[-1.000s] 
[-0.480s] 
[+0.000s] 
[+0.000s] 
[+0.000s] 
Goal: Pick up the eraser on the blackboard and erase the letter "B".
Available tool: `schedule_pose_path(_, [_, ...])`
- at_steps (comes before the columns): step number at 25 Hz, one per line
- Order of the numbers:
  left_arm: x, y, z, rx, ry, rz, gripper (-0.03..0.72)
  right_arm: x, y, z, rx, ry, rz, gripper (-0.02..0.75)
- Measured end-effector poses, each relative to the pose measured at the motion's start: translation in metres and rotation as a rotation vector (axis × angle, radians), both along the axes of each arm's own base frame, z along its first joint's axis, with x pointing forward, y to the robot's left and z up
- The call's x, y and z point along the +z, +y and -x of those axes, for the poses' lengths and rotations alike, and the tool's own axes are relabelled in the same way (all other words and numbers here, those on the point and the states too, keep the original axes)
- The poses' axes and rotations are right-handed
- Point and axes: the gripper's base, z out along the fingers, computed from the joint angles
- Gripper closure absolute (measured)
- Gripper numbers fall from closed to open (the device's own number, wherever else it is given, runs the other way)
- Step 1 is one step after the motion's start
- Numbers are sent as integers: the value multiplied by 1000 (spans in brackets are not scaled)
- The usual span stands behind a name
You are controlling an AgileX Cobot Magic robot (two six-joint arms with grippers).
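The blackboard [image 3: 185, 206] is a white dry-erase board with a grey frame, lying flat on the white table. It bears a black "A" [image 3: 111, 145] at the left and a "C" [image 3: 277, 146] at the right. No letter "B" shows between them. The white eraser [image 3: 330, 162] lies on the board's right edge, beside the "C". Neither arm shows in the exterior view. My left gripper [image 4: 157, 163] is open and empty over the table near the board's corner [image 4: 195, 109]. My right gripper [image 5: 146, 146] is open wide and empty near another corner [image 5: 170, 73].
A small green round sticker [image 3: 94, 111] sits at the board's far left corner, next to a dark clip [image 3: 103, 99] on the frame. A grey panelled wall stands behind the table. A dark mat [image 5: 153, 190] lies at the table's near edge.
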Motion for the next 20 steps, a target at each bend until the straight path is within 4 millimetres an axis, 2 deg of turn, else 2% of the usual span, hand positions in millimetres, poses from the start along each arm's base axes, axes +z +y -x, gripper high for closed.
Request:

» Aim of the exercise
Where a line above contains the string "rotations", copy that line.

» Exercise result
- The call's x, y and z point along the +z, +y and -x of those axes, for the poses' lengths and rotations alike, and the tool's own axes are relabelled in the same way (all other words and numbers here, those on the point and the states too, keep the original axes)
- The poses' axes and rotations are right-handed

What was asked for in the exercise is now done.